Website featuring recorded conversations will operate for next two years


Mariam Shafqat December 02, 2016
A man records his story at a storytelling booth in Lahore. PHOTO: EXPRESS

LAHORE: An audio visual storytelling project called Stories We Tell - Ao Sunayen Kahaani was inaugurated at the Alhamra Art Gallery on Friday.

Aimed at creating an open space for everyone to speak out and make the process of story sharing more inclusive, the project was exhibited as a part of the four-day City in Context symposium.

The audio visual project was carried out by the School of Visual Art and Design at Beaconhouse National University in collaboration with Lahore Biennale Foundation University and Centre for Culture and Development.

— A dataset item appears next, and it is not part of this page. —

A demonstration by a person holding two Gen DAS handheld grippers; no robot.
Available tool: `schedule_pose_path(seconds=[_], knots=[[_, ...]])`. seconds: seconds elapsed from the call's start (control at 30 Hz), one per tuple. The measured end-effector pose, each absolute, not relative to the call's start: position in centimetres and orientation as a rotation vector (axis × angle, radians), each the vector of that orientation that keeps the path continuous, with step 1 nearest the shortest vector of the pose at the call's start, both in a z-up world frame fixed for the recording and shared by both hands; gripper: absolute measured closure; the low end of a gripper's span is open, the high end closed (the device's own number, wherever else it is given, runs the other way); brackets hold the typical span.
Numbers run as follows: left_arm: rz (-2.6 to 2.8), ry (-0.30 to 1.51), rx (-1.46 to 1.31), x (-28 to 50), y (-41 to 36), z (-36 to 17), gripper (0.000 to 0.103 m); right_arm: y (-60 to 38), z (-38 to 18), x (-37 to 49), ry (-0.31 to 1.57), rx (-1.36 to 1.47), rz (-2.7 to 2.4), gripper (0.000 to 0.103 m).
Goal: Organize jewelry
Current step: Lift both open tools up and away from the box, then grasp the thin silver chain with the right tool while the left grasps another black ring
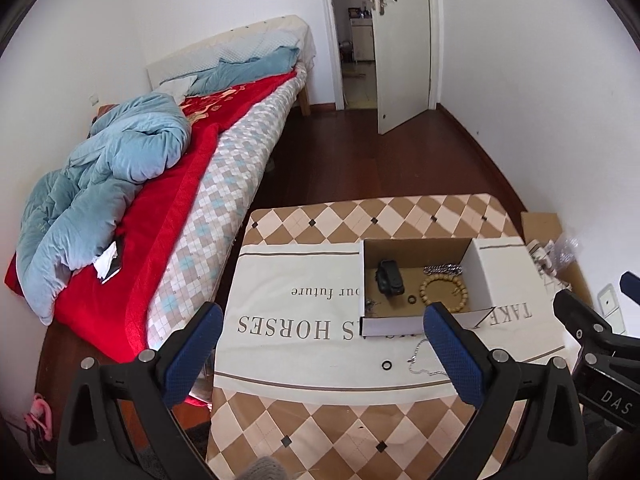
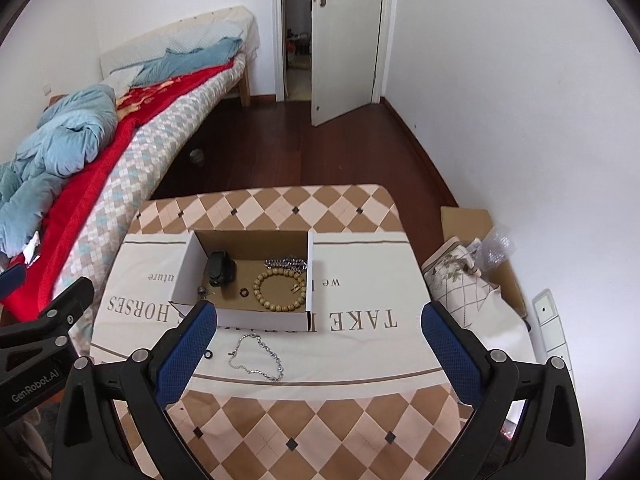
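With both the left gripper (image 1: 324, 344) and right gripper (image 2: 320, 344) wide open and empty, the box (image 2: 264, 316) at frame centre holds most jewelry, while the chain (image 2: 258, 358) and ring (image 2: 208, 355) below it remain unsorted.

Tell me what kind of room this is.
Most likely a bedroom in a home. A bed with a rumpled blue quilt runs along the left wall, a white door stands open at the far end, and a cloth-covered table holds a cardboard box of jewelry.
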State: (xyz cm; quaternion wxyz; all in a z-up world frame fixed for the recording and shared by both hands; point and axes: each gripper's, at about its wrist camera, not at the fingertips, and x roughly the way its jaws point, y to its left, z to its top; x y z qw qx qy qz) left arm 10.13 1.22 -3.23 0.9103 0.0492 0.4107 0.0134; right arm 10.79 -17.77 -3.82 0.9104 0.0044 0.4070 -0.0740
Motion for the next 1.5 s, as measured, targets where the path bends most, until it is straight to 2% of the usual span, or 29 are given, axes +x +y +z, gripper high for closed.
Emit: schedule_pose_path(seconds=[0.33, 0.53, 0.67, 0.77, 0.9, 1.03, 1.1, 1.13, 1.5], knots=[[0.102, 0.814, 0.078, 9.7, 2.5, -3.5, 0.001, -17.4, -2.9, 10.0, 0.818, 0.052, -0.101, 0.000], [0.141, 0.864, 0.028, 10.9, 4.5, -6.8, 0.001, -18.3, -8.9, 11.6, 0.909, 0.137, -0.076, 0.002], [0.190, 0.958, 0.037, 12.2, 5.5, -10.7, 0.001, -18.4, -15.8, 13.5, 1.040, 0.167, -0.054, 0.019], [0.224, 1.008, 0.080, 12.8, 5.8, -13.3, 0.001, -18.1, -20.5, 14.5, 1.130, 0.165, -0.060, 0.028], [0.240, 1.038, 0.122, 13.0, 6.1, -15.4, 0.001, -17.6, -24.5, 15.1, 1.194, 0.145, -0.074, 0.034], [0.223, 1.069, 0.152, 13.4, 5.9, -16.9, 0.001, -16.2, -25.6, 15.0, 1.183, 0.030, -0.091, 0.049], [0.203, 1.086, 0.165, 13.6, 5.6, -17.5, 0.001, -15.9, -25.6, 14.9, 1.158, 0.004, -0.080, 0.070], [0.194, 1.092, 0.169, 13.7, 5.4, -17.7, 0.001, -15.8, -25.6, 14.8, 1.152, -0.008, -0.078, 0.094], [-0.004, 1.207, 0.110, 15.0, 0.6, -21.2, 0.001, -24.4, -24.8, 12.1, 1.168, 0.085, -0.200, 0.094]])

Project director and curator Rashid Rana said twelve storytelling booths shaped like rickshaws were placed around the city for several months. The purpose was to record and disseminate stories and conversations.

People listened to a story or monologue on the interactive recording screen in the storytelling booth and recorded their own response.

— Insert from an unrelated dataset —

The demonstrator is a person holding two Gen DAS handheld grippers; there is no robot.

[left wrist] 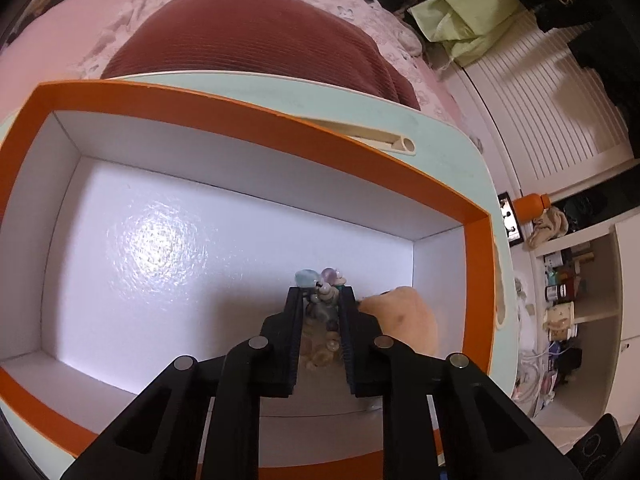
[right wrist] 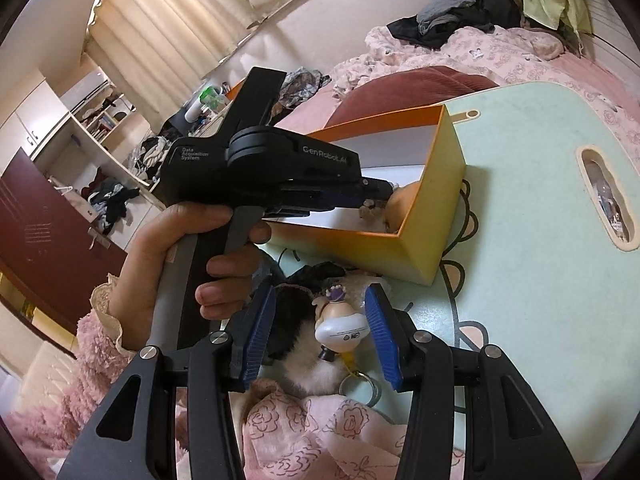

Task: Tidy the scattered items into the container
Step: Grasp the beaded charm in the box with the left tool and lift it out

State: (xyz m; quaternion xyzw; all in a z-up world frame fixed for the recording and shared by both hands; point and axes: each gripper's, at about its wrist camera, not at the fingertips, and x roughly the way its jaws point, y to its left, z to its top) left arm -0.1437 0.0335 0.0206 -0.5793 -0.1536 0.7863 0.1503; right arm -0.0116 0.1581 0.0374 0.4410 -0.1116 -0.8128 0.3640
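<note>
Inside box: left tool is gripping bead bracelet, beside plush.
Right tool: is straddling keychain figure on surface, jaws apart.
Advice: lower the bracelet, then release gently.

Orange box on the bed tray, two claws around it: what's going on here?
A person is tidying small items into the orange box. The left claw is down inside the box, shut on a beaded bracelet, beside a peach-coloured soft item already lying there. The right claw hovers outside the box with its jaws apart around a small white figurine keychain that lies on a black-and-white plush; the pads are not pressing on it.
</note>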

Rashid said a defining monthly theme, encapsulating a particular aspect of Lahore’s everyday life, was used as a trigger narrative for discussion and conservation sessions.

He added sessions titled ‘artSPEAK’ were also arranged to focus on themes emerging from the project, inviting academics and thinkers to contribute to a disussion.

He maintained, “With public spaces becoming more and more stratified and co-opted by specific classes, interaction between classes has become minimal and most of it happens in a space where the power and class dynamics dictate.”

The project director said the initiative would not end there as a website, featuring recorded conversations from the project, will operate for the next two years.

According to one of the team members, Komal Naz, at least 8,000 recorded conversations were categorised and tagged into sixteen emergent themes by the team’s video content specialist. “Out of these, 100 interesting narratives were later shortlisted,” she said.

“If we see closely, we wuill realise that each story is connected to someone else’s story and we become a part of hundred other stories while living our own. These 100 stories are not just stories of 100 people, but they are a reflection of thousands who are interlinked through them,” Naz added.

Another team member, Rabiya Jalil, said the eight month project was a way to revive the historic, regional and indigenous form of storytelling as a method for exchange of ideas.

She said themes and topics that emerged as a result of these conversations were based on gender, language, religion, prejudice, food, festivals, education, literature and films. Jalil said the data gave way to an understanding of how people responded to a virtual or hyper reality, while making connections with digital interface.

According to Jalil, Stories We Tell - Ao Sunayen Kahaani not only facilitated interaction across communities, it also highlighted the importance of asking the right kind of questions to shape learning, to develop meaningful narratives and to revive orthodox structures of knowledge creation.

Published in The Express Tribune, December 3rd, 2016.